SM: As a teenager, nothing but classic rock was blasting out of my car stereo – Allman Brothers, Grateful Dead, The Who and The Rolling Stones. I still listen to that genre but also get a lot of new music off of Sirius XMU, Spotify and by having Shazam at ready when I am out and about. My new wife (6 weeks) Katherine and I have Jack White tickets for September. We also like Tame Impala, Warpaint and others.
GG: When I was a kid, we didn’t have musical genres. I remember Elvis storming in with Hound Dog, Don’t Be Cruel, and All Shook Up. Now I like listening to The Mamas & The Papas, The Lovin’ Spoonful and The Doors.
Favorite sport and why?
SM: Football is a bunch of spoiled millionaires and billionaire owners trying to get taxpayers to subsidize their business. Baseball is fun in person (Go Padres!), but deathly boring on TV. At 5’6”, I never developed a taste for basketball. Katherine is a big hockey fan. We went to a Vegas game last December and caught the bug. We watched almost every Knights playoff game. I generally like sports I can do rather than watch – snowboarding, sailing, skiing, scuba diving and trail running spring to mind.
GG: I’m not a big sports guy. If forced to choose, I would pick football, because the willingness of voters to subsidize billionaire owners provides comic relief.
Favorite alcoholic beverage in winter and summer?
SM: Ketel One martini, dirty with three olives and a splash of vermouth. All-purpose drink. My take on James Bond’s drink. Really… does anyone stir martinis?
GG: Winter – martinis.

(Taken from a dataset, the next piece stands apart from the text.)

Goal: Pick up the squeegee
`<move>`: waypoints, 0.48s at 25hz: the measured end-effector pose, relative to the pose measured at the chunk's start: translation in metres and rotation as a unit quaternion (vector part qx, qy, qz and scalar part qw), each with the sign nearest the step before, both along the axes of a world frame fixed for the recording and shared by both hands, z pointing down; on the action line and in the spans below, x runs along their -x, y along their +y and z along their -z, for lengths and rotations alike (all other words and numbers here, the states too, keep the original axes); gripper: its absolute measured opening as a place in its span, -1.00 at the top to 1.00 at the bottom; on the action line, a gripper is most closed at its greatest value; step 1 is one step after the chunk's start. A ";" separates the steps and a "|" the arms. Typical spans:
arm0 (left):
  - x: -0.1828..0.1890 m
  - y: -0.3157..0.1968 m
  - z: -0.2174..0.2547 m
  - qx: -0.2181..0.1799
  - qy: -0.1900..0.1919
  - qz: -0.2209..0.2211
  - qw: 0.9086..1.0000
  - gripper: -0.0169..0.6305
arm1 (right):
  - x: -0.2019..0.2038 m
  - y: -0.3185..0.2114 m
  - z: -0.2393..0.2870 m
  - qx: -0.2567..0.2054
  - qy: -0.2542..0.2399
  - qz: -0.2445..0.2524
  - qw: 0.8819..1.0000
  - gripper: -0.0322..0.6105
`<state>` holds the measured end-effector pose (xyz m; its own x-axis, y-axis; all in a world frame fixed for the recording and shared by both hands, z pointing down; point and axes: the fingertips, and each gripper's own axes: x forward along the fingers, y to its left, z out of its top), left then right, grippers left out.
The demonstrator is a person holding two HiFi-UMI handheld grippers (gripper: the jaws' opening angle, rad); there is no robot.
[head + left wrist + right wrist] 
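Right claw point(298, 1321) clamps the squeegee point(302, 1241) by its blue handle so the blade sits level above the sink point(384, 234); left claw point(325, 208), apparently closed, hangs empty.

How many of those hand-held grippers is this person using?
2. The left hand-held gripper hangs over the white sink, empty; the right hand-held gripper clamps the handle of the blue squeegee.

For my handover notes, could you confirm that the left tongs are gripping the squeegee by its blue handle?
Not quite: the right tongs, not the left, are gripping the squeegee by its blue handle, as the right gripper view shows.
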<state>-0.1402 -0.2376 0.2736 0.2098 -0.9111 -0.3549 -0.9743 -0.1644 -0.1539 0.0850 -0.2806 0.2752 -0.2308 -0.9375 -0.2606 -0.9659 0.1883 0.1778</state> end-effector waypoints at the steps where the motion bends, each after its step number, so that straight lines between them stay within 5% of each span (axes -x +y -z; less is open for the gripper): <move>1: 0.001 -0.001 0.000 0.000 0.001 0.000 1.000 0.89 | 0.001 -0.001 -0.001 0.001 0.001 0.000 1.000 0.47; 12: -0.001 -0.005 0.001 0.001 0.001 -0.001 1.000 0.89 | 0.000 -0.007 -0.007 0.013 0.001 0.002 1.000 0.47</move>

Summer – margaritas.
Which reality TV show would you most like to compete on and why?
SM: I don’t watch reality TV shows, but isn’t there one where teams of people compete in an aroundthe-world race? If not, there should be. That would be huge fun. [Ed. The show you want to go on is The Amazing Race. It’s won like a dozen Emmys. Nienstedt and you should try out for it as a team and win the million-dollar prize.]

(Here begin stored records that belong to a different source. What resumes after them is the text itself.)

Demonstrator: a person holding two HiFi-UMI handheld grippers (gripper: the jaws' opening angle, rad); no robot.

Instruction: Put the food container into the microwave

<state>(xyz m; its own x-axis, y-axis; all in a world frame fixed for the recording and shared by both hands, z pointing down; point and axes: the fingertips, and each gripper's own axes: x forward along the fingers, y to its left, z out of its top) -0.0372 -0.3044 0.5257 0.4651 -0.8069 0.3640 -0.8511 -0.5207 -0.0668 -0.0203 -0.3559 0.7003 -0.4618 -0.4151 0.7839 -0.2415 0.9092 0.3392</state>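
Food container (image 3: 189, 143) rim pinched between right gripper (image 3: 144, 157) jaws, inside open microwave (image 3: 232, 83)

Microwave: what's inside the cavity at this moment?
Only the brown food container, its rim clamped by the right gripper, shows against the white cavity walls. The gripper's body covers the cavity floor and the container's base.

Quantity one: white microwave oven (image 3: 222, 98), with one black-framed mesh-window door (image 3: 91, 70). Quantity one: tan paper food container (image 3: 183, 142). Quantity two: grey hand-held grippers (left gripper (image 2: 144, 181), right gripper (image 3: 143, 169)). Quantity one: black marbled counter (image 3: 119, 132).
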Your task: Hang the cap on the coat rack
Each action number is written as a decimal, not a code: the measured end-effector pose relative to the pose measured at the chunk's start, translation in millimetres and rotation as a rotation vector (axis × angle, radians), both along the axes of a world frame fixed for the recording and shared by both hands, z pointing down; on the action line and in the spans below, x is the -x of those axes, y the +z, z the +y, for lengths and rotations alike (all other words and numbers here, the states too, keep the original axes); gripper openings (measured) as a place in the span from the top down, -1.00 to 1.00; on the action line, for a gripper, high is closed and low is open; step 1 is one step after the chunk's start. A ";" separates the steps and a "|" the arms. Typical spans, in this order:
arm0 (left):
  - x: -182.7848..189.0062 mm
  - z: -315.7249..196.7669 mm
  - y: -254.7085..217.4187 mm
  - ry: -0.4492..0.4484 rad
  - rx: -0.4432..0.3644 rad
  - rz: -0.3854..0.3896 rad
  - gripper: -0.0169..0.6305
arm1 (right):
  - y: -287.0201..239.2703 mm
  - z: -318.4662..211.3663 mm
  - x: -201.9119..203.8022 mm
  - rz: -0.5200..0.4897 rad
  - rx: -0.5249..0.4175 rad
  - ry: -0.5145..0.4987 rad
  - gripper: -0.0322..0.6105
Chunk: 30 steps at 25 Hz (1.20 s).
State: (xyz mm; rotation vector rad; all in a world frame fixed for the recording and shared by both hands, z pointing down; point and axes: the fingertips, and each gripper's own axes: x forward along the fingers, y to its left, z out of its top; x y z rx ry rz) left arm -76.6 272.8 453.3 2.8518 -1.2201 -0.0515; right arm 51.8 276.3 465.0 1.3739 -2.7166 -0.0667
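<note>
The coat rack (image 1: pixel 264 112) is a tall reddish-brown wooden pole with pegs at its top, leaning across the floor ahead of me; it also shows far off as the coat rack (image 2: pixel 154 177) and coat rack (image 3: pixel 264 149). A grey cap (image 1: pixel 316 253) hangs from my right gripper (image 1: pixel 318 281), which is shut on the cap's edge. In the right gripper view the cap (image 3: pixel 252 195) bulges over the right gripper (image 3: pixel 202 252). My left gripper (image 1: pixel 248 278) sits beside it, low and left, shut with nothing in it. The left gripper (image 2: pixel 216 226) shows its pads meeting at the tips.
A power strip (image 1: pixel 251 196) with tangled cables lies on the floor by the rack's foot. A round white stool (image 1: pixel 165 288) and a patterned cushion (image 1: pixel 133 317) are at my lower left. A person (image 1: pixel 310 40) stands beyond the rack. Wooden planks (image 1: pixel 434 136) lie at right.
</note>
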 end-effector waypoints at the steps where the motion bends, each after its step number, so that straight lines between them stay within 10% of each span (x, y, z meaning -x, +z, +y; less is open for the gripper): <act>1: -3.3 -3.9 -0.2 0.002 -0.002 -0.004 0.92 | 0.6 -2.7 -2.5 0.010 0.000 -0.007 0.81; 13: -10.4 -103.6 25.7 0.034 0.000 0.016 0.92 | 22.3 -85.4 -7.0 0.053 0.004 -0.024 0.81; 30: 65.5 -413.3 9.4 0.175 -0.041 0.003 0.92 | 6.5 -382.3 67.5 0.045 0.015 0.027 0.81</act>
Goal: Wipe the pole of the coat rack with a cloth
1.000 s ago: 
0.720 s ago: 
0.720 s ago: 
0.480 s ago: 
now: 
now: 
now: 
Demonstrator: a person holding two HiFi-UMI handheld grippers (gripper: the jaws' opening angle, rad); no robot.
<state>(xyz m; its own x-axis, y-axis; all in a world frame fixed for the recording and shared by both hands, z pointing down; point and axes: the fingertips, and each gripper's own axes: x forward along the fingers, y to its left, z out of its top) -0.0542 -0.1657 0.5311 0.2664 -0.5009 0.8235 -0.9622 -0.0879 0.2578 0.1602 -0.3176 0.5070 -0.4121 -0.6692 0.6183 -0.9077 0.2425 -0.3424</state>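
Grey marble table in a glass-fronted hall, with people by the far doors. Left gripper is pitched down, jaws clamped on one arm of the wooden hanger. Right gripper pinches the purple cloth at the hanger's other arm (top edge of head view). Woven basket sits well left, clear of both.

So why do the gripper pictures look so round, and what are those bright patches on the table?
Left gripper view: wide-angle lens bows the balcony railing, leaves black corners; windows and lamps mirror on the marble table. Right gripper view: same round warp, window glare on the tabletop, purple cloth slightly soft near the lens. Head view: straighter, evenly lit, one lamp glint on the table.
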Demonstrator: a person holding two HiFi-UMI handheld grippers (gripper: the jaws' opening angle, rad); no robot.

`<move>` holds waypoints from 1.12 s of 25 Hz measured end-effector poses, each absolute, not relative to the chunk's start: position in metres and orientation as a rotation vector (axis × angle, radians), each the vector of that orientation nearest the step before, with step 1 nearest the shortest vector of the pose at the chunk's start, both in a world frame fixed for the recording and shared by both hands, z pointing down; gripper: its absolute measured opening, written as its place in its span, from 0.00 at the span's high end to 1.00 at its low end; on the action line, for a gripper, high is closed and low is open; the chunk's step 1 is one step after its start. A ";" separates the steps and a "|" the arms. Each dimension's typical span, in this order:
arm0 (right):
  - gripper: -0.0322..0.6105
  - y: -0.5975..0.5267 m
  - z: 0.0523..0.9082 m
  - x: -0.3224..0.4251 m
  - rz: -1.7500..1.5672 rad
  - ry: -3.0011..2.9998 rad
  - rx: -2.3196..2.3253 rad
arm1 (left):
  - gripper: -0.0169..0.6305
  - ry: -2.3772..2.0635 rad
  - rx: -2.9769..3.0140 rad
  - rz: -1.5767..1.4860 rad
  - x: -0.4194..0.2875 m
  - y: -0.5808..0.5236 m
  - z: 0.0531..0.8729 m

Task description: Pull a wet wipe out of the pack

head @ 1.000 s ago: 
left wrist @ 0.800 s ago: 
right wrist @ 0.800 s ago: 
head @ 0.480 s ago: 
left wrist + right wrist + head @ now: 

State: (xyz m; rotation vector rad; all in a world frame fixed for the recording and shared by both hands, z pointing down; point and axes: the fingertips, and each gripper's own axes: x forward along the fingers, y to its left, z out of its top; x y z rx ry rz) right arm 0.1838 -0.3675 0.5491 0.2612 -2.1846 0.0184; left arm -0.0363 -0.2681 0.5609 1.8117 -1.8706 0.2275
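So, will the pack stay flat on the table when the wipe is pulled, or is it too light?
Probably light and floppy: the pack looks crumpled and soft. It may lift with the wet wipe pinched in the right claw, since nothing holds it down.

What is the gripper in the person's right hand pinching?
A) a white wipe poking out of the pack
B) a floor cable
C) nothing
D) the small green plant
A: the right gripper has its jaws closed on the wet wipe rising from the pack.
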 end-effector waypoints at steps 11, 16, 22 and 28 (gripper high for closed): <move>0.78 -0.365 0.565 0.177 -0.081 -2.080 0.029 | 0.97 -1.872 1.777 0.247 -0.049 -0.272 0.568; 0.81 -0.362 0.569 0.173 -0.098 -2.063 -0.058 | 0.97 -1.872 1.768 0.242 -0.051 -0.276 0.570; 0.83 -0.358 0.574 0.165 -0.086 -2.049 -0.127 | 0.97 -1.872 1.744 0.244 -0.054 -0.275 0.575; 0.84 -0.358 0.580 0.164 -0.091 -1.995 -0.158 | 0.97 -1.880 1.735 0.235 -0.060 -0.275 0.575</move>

GG: The Kardashians for obvious reasons.
What advice do you have for young people starting out?
SM: Leave. Go far away. Stay there for six months or a year. Come back and be a more well-rounded person. It doesn’t cost much in terms of money or time and it will make a huge difference in your life.
GG: Be prepared for two or three different careers.
What do you consider to be your greatest accomplishment?
SM: On one level, I’m pretty proud of being the Chief of Staff to the fourth ranking Congressman in House leadership. Within four years, we took him from being an endangered freshman on everyone’s target list to having an office under the Capitol Dome. We were in a position to do a lot of good for a lot of people, and we did. On another level, I was able to help a lot of people in Iraq. In 2004, two of my friends were killed, one Iraqi and one American. Suhair, the sister of the Iraqi who was killed, worked for me. When I found out Suhair’s sister was killed, I had to go tell her, and her family. Muslims believe the body has to be in the ground within 24 hours. I spent the next 24 hours trying to get the body to Suhair’s family. It was really rough having to share the family’s grief, but if I hadn’t gotten involved, it might have taken days or weeks for the family to find out. Or they may never have found out.
GG: The Russian presidential campaign was the biggest deal, being the National College Director of a U.S. Presidential campaign was the most fun, and the Governor’s races in California were the most challenging — all of them. [Ed. Check out Spinning Boris.]